Cutting Ties with Qatar to Impact Negatively on Tourism in the Middle East

On 5 June 2017, the governments of Saudi Arabia, UAE, Egypt and Bahrain announced that they were cutting diplomatic ties with Qatar, over claims of the latter sponsoring terrorism. Travel bans were put in place such as flight bans and port closures, which will clearly have a highly disruptive effect on destinations, airlines, hotels and tour operators in the GCC and wider Middle East.

The overall size of the Qatari outbound market is relatively small at 2 million departures in 2016 to the rest of the world, however, Qataris spend a lot per trip, with an average outbound spend per trip of USD1,400 and showing a positive upward trajectory. Overall outbound expenditure reached USD2,617 million in 2016.

Departures from Qatar to Saudi Arabia

Source: Euromonitor International – Travel Forecast Model

Dependency levels

The impact of cutting ties with Qatar on inbound tourism to the four countries will vary, based on the level of dependency on Qatar as a source of demand. In the case of the UAE, Egypt and Bahrain, Qatar accounts for a small share of their inbound arrivals, of 1% or less. Whereas, Qatar plays a more important role as a source market for Saudi Arabia, accounting for 7% of all arrivals amounting to 1.3 million trips, and more significantly, 27% of all inbound receipts that Saudi Arabia generates from international tourism.

The most popular destination for Qataris is Saudi Arabia, with 1.3 million trips taken, and holds the majority share of outbound expenditure at USD1 billion. After Saudi Arabia, the UAE is the most popular destination in terms of expenditure for Qataris, followed by the US, UK and Bahrain.

Undermining long term potential

Severing ties with Qatar will act as a drag on tourism spending, especially for Saudi Arabia. Pre the diplomatic dispute, Euromonitor International’s Travel Forecast Model indicated that outbound expenditure from Qatar to Saudi Arabia would grow strongly at 5% per year over 2017-2020. The trend will go into reverse seeing as the flows between the two countries will be stopped, and the severity of the downturn will depend on how long the diplomatic dispute lasts and when relations normalise.

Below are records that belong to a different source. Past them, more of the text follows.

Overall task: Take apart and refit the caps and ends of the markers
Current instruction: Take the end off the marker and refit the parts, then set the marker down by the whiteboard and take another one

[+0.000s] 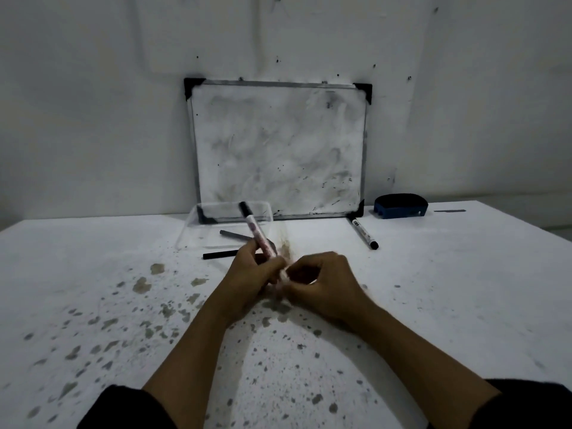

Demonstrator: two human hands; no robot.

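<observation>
I hold a white marker (256,233) with a black cap over the middle of the table, cap end pointing up and away. My left hand (251,272) wraps around its barrel. My right hand (322,281) pinches the near end of the same marker; that end is hidden by my fingers. A second white marker (362,233) with black ends lies to the right, in front of the whiteboard. Two thin black rods lie behind my left hand: one (220,254) on the table, the other (235,234) in the clear tray.
A smudged whiteboard (278,147) leans on the wall at the back. A clear plastic tray (192,230) sits in front of its lower left corner. A blue eraser (400,206) rests at the back right. The white table (464,289) is spattered with stains on the near left.
</observation>
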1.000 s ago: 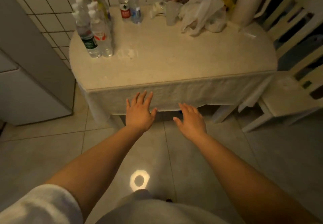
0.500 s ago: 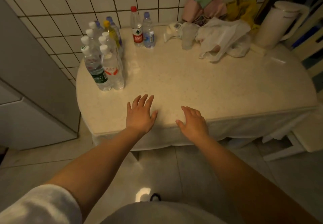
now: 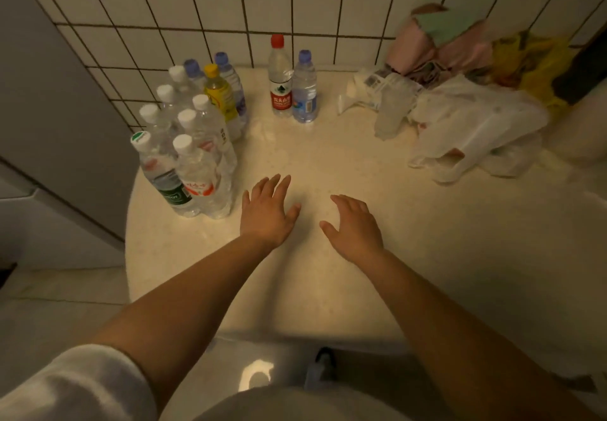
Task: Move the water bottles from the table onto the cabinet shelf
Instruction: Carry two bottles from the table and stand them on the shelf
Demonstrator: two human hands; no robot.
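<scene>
A: In the head view, what is held by the hands?

B: Nothing. The left hand (image 3: 267, 212) and the right hand (image 3: 354, 223) are seen over the worktop (image 3: 345, 289) with fingers (image 3: 279, 187) spread and straight; contact with the surface cannot be told.

A: And where are the bottles found?

B: A cluster of water bottles (image 3: 193, 144) is stood at ten o'clock of the left hand, the nearest just beside it. A red-capped bottle (image 3: 280, 77) and a blue-capped bottle (image 3: 304, 87) are stood touching at twelve o'clock, near the tiled wall (image 3: 295, 3).

A: How much is judged done?

B: No cabinet shelf is shown and every visible bottle is on the worktop, so the moving is judged not yet begun.
</scene>
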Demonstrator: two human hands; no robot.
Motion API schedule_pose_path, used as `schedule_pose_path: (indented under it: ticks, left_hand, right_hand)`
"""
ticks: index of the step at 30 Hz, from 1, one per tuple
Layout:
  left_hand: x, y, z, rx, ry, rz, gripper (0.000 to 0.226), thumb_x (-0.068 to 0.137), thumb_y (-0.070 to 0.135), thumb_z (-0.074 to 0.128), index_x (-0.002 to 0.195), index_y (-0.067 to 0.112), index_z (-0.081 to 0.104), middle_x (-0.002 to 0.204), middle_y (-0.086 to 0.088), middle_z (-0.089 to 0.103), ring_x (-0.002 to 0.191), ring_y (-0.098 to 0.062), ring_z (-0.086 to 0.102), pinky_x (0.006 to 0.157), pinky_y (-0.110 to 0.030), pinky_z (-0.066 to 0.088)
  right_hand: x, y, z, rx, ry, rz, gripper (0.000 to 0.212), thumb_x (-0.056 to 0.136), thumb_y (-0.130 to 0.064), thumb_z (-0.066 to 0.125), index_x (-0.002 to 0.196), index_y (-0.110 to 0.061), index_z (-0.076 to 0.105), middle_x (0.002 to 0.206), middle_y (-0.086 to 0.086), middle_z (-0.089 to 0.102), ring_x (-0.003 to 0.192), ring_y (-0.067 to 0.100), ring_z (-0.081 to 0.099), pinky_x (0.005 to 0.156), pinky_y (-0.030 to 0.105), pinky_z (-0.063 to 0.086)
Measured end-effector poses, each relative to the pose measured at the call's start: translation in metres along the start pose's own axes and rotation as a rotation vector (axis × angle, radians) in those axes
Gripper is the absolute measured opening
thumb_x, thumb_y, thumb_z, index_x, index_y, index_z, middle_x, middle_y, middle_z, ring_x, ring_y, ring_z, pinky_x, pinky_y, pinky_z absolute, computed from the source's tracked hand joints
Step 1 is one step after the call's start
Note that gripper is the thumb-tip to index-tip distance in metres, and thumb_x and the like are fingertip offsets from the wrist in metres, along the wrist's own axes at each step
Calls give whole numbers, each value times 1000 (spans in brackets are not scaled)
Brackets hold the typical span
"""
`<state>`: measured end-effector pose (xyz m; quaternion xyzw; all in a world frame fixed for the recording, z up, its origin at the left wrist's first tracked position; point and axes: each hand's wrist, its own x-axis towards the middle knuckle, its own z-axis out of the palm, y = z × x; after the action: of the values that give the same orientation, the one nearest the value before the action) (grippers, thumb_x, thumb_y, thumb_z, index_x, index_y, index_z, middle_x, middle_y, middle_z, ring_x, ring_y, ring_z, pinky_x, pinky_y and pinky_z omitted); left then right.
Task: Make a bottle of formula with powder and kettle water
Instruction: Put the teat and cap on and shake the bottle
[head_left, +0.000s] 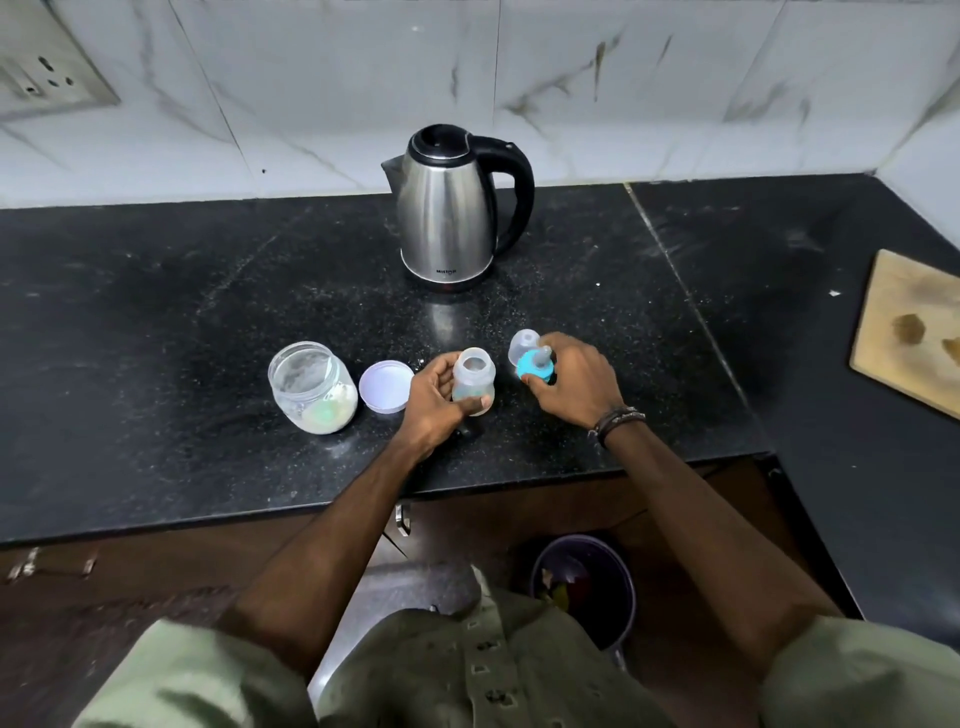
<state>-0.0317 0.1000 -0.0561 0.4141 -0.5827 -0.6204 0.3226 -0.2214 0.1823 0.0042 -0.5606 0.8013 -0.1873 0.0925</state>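
Both busy: left hand (436, 397) grips open bottle (473, 382); right hand (571, 382) apparently pinches teal teat ring (535, 366) alongside.

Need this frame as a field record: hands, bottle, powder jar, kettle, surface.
left hand: grips the bottle
right hand: holds the teal teat ring
bottle: upright, top off
clear cap: on the counter behind the right hand
powder jar: open, its lid beside it
kettle: at the back, lid shut
counter: black stone

Bare black granite counter (156, 312) lies open left and right of the steel electric kettle (449, 208) — the clear powder jar (311, 387) and round white lid (386, 386) crowd the front.
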Motion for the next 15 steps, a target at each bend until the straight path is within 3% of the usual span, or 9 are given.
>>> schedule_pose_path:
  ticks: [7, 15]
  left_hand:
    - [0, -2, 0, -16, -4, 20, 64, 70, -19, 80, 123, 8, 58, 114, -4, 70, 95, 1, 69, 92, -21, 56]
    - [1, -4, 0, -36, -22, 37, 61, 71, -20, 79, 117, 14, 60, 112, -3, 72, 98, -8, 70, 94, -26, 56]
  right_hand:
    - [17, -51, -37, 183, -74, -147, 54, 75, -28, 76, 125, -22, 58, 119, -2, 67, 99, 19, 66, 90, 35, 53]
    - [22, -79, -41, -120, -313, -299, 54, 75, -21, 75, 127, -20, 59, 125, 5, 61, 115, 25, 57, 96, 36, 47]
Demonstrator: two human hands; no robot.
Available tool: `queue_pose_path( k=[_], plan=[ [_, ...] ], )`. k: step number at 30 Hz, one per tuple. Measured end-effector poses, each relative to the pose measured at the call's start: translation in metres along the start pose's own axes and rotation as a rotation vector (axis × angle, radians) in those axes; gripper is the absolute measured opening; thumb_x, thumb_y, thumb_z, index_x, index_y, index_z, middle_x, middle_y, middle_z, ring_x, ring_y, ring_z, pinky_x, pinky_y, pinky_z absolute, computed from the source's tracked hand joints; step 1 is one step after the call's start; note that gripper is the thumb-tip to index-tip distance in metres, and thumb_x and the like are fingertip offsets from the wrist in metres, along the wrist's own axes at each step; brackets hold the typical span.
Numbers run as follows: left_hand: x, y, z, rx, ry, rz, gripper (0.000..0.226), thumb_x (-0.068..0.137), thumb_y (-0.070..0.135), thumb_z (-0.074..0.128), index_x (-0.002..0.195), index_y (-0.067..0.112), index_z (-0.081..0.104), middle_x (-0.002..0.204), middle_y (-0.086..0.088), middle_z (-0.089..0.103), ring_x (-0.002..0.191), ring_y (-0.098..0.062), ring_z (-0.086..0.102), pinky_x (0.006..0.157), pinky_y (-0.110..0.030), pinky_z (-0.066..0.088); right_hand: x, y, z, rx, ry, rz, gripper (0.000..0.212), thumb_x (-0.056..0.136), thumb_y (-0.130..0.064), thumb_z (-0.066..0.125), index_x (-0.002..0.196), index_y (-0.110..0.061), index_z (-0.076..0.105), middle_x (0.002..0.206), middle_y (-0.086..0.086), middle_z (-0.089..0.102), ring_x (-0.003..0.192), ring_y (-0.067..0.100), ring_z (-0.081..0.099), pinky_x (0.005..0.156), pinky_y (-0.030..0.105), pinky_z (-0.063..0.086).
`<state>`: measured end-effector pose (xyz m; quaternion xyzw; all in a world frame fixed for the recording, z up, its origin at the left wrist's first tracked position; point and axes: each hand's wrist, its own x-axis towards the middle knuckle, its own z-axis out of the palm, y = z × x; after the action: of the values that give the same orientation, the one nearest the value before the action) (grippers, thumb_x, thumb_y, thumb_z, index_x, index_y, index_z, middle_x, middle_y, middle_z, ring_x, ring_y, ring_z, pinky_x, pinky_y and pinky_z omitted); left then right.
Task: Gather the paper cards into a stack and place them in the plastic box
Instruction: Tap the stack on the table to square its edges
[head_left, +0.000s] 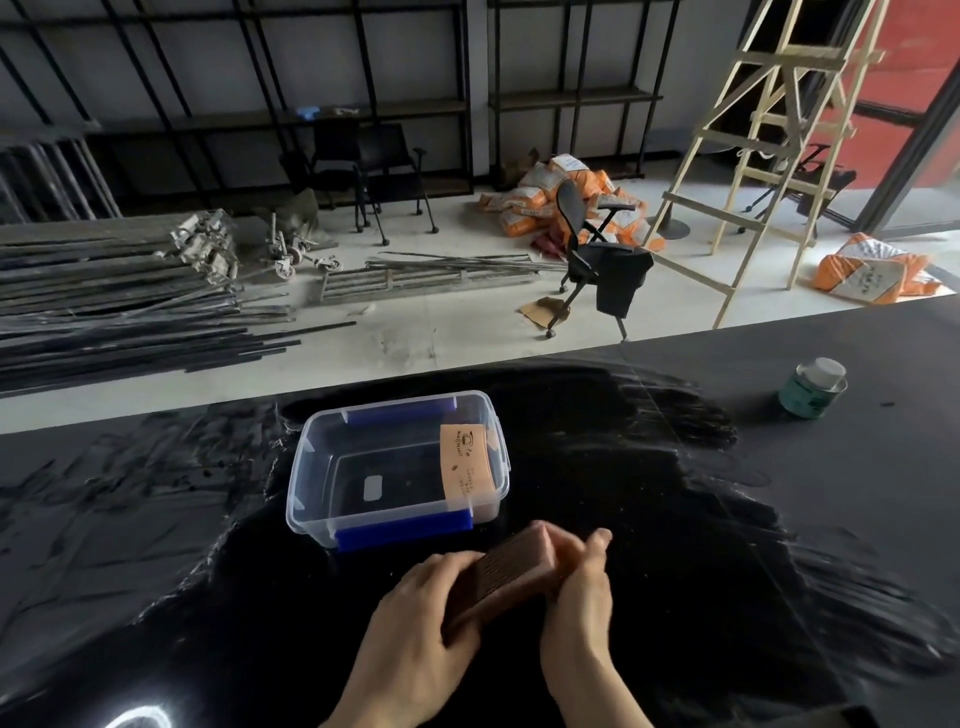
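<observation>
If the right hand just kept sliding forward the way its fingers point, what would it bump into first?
Probably the plastic box. The right hand, gripping the stack of cards together with the left hand, points up and slightly left, toward the box's near blue clip. Depth is hard to judge.

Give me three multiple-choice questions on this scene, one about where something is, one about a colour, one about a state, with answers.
1. Where is the stack of cards?
A. in the plastic box
B. held between both hands, nearer the person than the box
C. beside the can

2. What colour are the clips on the plastic box?
A. blue
B. red
C. yellow

3. Is the plastic box open?
A. closed with a lid
B. open, holding some cards
C. open and empty

Answers: 1 B, the left hand and right hand grip the stack. 2 A, both clips are blue. 3 B, no lid on it, and cards lean at its right end.
</observation>
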<state>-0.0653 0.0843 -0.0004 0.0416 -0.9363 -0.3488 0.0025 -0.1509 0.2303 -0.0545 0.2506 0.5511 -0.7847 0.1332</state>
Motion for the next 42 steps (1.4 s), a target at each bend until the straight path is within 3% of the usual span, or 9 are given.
queue_pose_path(
  k=[3,6,10,13,19,24,30,37,42],
  plan=[
    [0.001,-0.008,-0.014,0.144,-0.103,-0.001,0.057,0.083,0.038,0.066,0.136,0.049,0.045,0.122,0.028,0.059,0.117,0.005,0.053,0.106,-0.026,0.047,-0.018,-0.008,-0.003,-0.238,-0.11,-0.347,0.062,0.092,-0.076,0.035,0.103,-0.034,0.08,0.099,-0.01,0.082,0.091,0.007,0.077,0.079,0.029,0.056],
    [0.004,-0.01,-0.013,0.24,-0.159,-0.026,0.063,0.084,0.025,0.071,0.138,0.047,0.045,0.126,0.024,0.059,0.121,0.0,0.051,0.112,-0.029,0.043,-0.022,0.009,0.009,-0.453,-0.208,-0.543,0.025,0.104,-0.048,0.056,0.098,-0.034,0.075,0.096,-0.012,0.078,0.091,0.006,0.073,0.073,0.021,0.056],
    [0.005,-0.018,-0.004,0.225,-0.139,-0.048,0.072,0.082,0.021,0.072,0.14,0.049,0.04,0.13,0.024,0.054,0.125,-0.003,0.046,0.112,-0.031,0.043,-0.013,0.024,0.009,-0.454,-0.096,-0.469,0.023,0.104,-0.029,0.063,0.081,-0.03,0.066,0.078,0.001,0.072,0.072,0.01,0.068,0.065,0.033,0.059],
    [-0.003,-0.026,0.006,0.052,-0.122,-0.078,0.073,0.082,0.019,0.071,0.14,0.051,0.04,0.131,0.027,0.048,0.127,-0.001,0.043,0.111,-0.029,0.045,-0.009,0.028,0.008,-0.454,-0.09,-0.437,0.035,0.104,-0.034,0.059,0.07,-0.027,0.058,0.064,-0.009,0.065,0.058,0.002,0.059,0.053,0.022,0.053],
    [-0.009,-0.012,0.038,-0.917,0.381,-0.402,0.041,0.087,0.047,0.057,0.126,0.037,0.062,0.127,0.012,0.067,0.12,-0.001,0.061,0.094,-0.022,0.045,-0.01,0.029,0.014,-0.462,-0.053,-0.484,0.042,0.109,-0.029,0.052,0.068,-0.02,0.055,0.059,-0.008,0.056,0.053,0.002,0.05,0.049,0.02,0.046],
    [0.004,-0.005,0.041,-0.928,0.509,-0.498,0.032,0.106,0.038,0.041,0.097,0.028,0.07,0.092,-0.002,0.078,0.097,-0.028,0.071,0.077,-0.037,0.057,-0.018,0.024,0.014,-0.447,-0.128,-0.428,0.046,0.111,-0.035,0.045,0.07,-0.017,0.055,0.061,-0.008,0.056,0.056,0.004,0.05,0.052,0.024,0.046],
    [0.0,-0.021,0.039,-0.752,0.591,-0.49,0.026,0.107,0.021,0.04,0.108,0.025,0.065,0.089,-0.002,0.077,0.087,-0.015,0.072,0.078,-0.041,0.06,-0.022,0.037,0.023,-0.49,-0.126,-0.501,0.041,0.109,-0.028,0.052,0.075,-0.006,0.06,0.061,-0.004,0.06,0.052,0.002,0.052,0.046,0.017,0.047],
    [0.003,-0.015,0.039,-0.874,0.644,-0.542,0.025,0.107,0.017,0.037,0.106,0.015,0.062,0.096,-0.012,0.077,0.096,-0.028,0.071,0.082,-0.041,0.056,-0.021,0.037,0.024,-0.51,-0.14,-0.45,0.043,0.11,-0.031,0.05,0.077,-0.007,0.063,0.065,-0.001,0.064,0.055,0.004,0.057,0.052,0.027,0.052],
    [0.002,-0.023,0.035,-0.802,0.658,-0.545,0.024,0.107,0.017,0.037,0.105,0.015,0.061,0.089,-0.011,0.073,0.088,-0.025,0.07,0.082,-0.05,0.06,-0.028,0.047,0.026,-0.489,-0.135,-0.505,0.044,0.111,-0.03,0.044,0.073,-0.014,0.061,0.065,-0.013,0.068,0.054,-0.002,0.059,0.049,0.013,0.051]
  ],
)
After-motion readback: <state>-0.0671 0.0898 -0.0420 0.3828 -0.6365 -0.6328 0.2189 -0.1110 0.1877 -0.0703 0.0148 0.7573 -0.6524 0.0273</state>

Airlines in brace position

The Middle East is home to the big Three carriers of Emirates, Etihad and Qatar Airways that have expanded rapidly across the globe in the last 15 years or more, thanks to liberalization and open skies, much to the chagrin of many a legacy carrier around the world.

Considering the high spending power of Qatari travellers, they will be a sorely missed source of revenue in the short term.

Qatar Airways, a five star airline, is the smallest of the Big Three, with a 2.6% share of the Middle Eastern airlines market in 2015, amounting to USD1.4 billion. Qatar Airways has a reasonable presence in the UAE market and Saudi Arabia, with 5.7% and 4% respectively. However, it has been losing in the UAE market due to intense price competition from the domestic carriers of Etihad and Emirates.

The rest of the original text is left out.